Destacado entre tanto suplicio

Ochoa saca en el partido ante Osasuna.
Ochoa saca en el partido ante Osasuna. / EFE
  • Guillermo Ochoa es el jugador que mejor rendimiento ha ofrecido en esta triste temporada, pese a que haya pasado a ostentar el récord negativo de portero más goleado en la historia de Primera. Sus actuaciones evitaron que los daños fueran aún mayores

Cuesta entender que el portero más goleado esta temporada y el que más de la historia en Primera haya sido el jugador más destacado del Granada. El caso es que es lo que ha sucedido y que en gran parte explica el rendimiento tan negativo ofrecido por un equipo que ha mostrado un escaso nivel competitivo. Sus actuaciones no han servido para evitar el descenso, pero si no llega a ser por Guillermo Ochoa es seguro que se habrían sumado aún menos puntos y los números hubieran sido todavía peores. Su trabajo ha evitado que la caída fuese todavía peor.

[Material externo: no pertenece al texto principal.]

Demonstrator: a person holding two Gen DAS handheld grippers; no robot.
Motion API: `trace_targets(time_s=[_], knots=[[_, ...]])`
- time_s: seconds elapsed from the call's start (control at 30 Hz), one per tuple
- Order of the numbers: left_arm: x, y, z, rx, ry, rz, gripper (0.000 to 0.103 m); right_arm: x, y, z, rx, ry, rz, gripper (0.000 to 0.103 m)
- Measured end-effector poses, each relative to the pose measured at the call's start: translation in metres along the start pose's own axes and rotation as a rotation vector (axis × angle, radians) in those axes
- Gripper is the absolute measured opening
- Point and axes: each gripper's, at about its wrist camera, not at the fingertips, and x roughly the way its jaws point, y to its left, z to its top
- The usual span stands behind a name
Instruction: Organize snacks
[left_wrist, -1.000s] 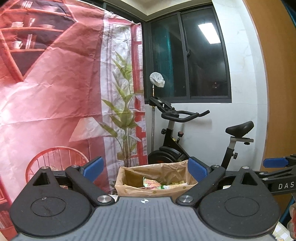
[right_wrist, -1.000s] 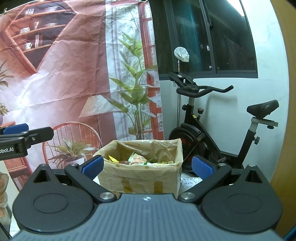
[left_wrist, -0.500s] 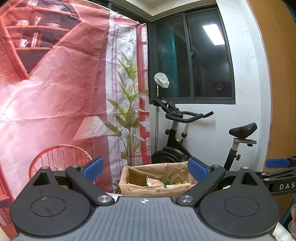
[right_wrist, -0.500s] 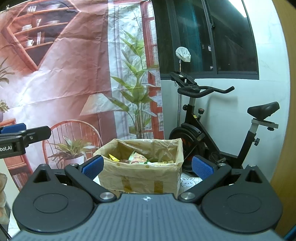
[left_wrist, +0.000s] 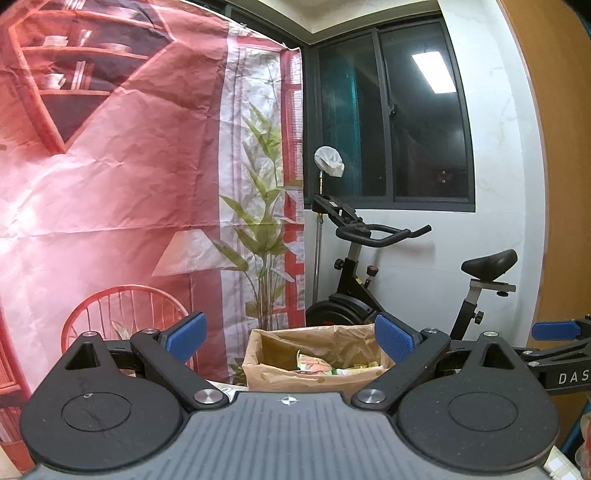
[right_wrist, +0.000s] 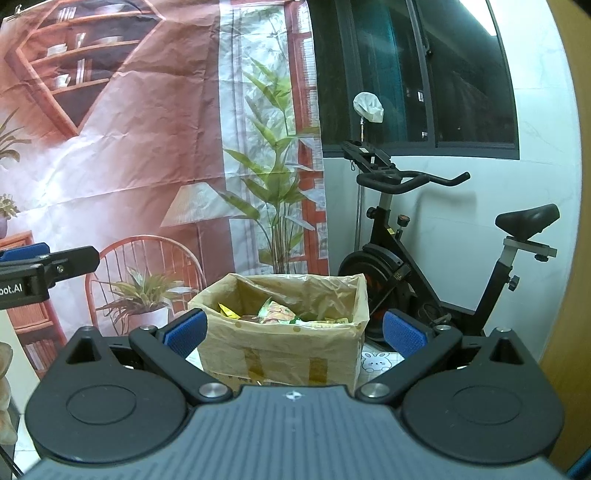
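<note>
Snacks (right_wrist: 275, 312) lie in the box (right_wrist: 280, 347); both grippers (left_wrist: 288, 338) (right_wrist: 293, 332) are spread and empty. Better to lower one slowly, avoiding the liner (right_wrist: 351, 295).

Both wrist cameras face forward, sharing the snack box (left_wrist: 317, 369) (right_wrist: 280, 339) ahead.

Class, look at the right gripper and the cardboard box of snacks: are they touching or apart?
Apart. In the right wrist view the right gripper is open and empty, and its blue fingertips sit nearer the camera than the cardboard box.
</note>
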Motion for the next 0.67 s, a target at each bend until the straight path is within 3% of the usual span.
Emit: trace_targets(time_s=[0.67], knots=[[-0.0013,-0.0007,-0.0038,-0.01,0.013,0.012,0.098,-0.0004,0.0053,-0.0041,-0.001,0.005,0.006,0.103]])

Nunca antes un portero recibió 82 goles. Hasta ahora ese récord lo ostentaba Ignacio Aizpurúa, al que le endosaron 79 con el Salamanca en la temporada 1995/96. Pese a todo, el cancerbero mexicano figura como el que más paradas ha realizado entre todos los guardametas de este año, dato indicativo de la cantidad de veces que los rivales han llegado a las inmediaciones del área frente a una defensa que ha mostrado su bajo nivel. Contabiliza 161 paradas en los 38 partidos que ha jugado, lo que supone 4,2 por encuentro.

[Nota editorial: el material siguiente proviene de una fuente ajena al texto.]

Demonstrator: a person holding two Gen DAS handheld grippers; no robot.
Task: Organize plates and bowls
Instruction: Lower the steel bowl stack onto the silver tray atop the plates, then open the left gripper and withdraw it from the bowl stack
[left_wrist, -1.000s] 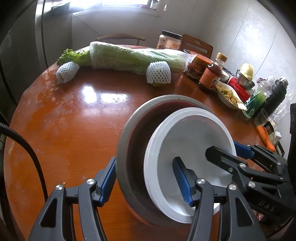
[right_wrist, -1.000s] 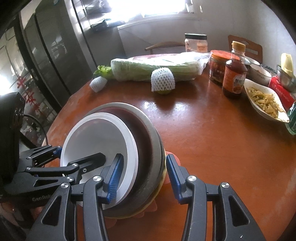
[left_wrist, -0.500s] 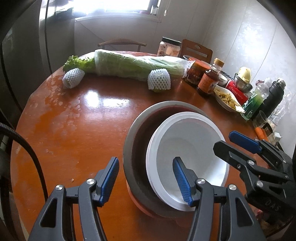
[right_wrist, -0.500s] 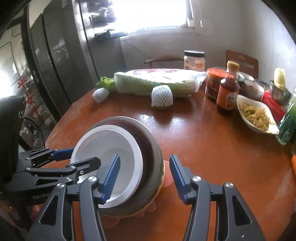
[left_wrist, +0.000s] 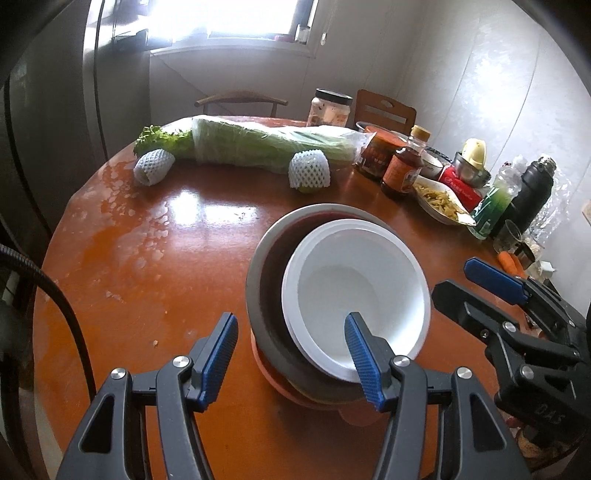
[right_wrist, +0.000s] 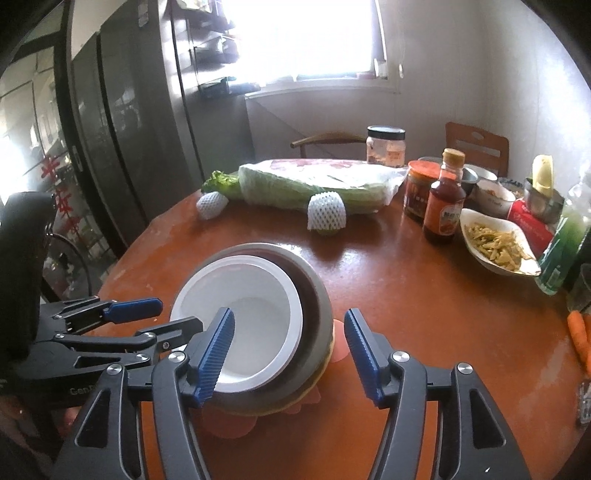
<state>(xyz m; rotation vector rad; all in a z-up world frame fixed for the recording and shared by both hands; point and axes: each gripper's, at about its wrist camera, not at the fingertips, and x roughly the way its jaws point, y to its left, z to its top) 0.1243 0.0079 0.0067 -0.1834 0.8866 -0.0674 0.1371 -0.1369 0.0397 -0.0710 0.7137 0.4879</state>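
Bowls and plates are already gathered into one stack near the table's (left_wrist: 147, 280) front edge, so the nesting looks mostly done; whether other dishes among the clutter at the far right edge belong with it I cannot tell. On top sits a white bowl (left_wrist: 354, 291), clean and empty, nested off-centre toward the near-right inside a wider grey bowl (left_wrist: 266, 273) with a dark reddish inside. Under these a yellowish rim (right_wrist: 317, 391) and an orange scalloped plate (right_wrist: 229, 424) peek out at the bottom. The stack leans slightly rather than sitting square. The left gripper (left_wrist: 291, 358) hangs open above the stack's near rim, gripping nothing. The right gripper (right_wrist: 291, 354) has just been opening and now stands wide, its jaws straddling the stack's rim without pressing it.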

Los cuatro entrenadores que han desfilado esta campaña por el banquillo rojiblanco no han pestañeado a la hora de apostar por él desde inicio. Esa continuidad le ha permitido disputar los 38 partidos de Liga y absorber todos los minutos. Un récord positivo que al menos se lleva en medio de tantos sinsabores por los datos tan negativos que ha traído el equipo en el año del descenso a Segunda. Comparte haberlo jugado todo junto a Gerónimo Rulli, el guardameta de la Real Sociedad. Son los dos únicos en la máxima categoría que lo han disputado todo.

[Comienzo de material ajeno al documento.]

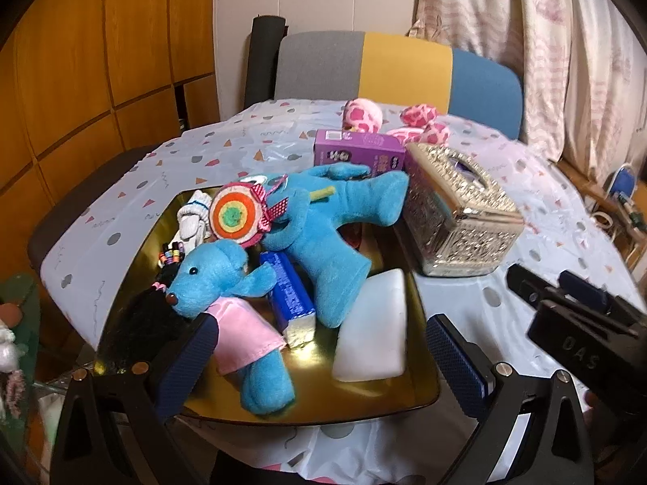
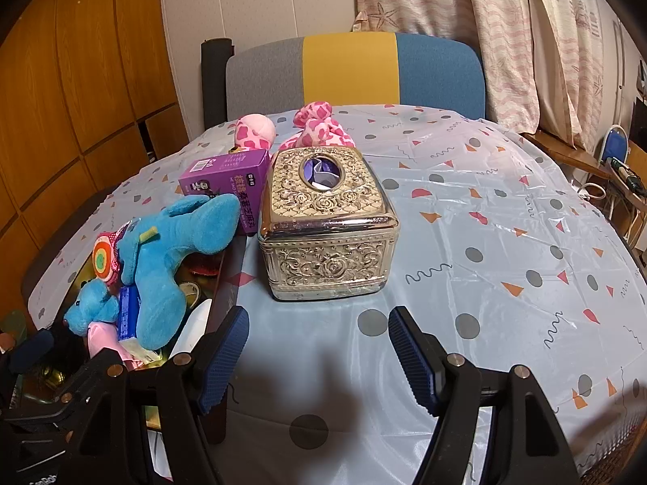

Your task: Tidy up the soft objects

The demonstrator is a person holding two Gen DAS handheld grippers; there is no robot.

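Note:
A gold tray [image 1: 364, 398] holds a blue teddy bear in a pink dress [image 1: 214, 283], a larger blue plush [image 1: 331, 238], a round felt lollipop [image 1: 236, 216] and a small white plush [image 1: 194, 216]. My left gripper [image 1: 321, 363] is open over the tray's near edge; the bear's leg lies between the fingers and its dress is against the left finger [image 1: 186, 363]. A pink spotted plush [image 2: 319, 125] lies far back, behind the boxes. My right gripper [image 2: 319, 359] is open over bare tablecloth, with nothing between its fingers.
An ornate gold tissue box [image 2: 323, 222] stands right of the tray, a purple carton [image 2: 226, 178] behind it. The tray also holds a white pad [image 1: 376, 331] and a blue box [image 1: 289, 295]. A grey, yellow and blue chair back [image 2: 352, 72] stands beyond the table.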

Sólo dos tarjetas amarillas ha recibido en el transcurso de la temporada, pese a la cantidad de minutos que ha acumulado en terreno de juego. La primera la recibió en la primera vuelta en el partido disputado en Mestalla frente al Valencia, mientras que la otra en San Mamés con el Athletic. No es un jugador protestón ni de los que buscan perder tiempo cuando el marcador es favorable en los minutos finales, de ahí que apenas haya sido castigado en ese sentido.

En cuatro ocasiones logró mantener la portería a cero. Fue en los encuentros de Liga ante el Sporting de Gijón, Las Palmas y Deportivo, a los que hay que añadir el partido de ida de los dieciseisavos de final de la Copa del Rey con el Osasuna. En el resto de compromisos siempre recibió al menos un tanto, pese a la cantidad de paradas que también acompañó. No ha resultado fácil la temporada para él y pese a todo ha rendido a buen nivel.

Cuestionado al principio

Llegó a ser cuestionado por algunos en el inicio de la temporada. Los cinco goles que encajó en el partido de la segunda jornada disputado en Las Palmas, con algún que otro fallo, los recibidos ante el Eibar y los siete que cayeron en el Vicente Calderón frente al Atlético de Madrid, levantaron ciertas críticas hacia su rendimiento en esas primeras ocho jornadas, pero ni Paco Jémez ni Lucas Alcaraz dudaron en mantenerlo como titular. Tampoco Tony Adams en la recta final del curso.

Su vinculación ha expirado con el final de esta temporada. Fue cedido por el Málaga el pasado verano, aunque queda ahora libre para fichar por el equipo que le ofrezca un proyecto que le seduzca. Los números negativos que presenta su expediente con este descenso no parece que vayan a incidir demasiado. Él ha conseguido sobresalir entre tanta mediocridad y parece que va a salir indemne entre tantos daños recibidos. Sus actuaciones han sido destacadas y las virtudes de gran portero van a prevalecer para que se sume a un equipo de la máxima categoría, ya sea en el fútbol español o en cualquier otra liga del continente. Siempre dio la cara y la afición se lo reconoció. Se va con la conciencia tranquila. Ofertas no le deben faltar.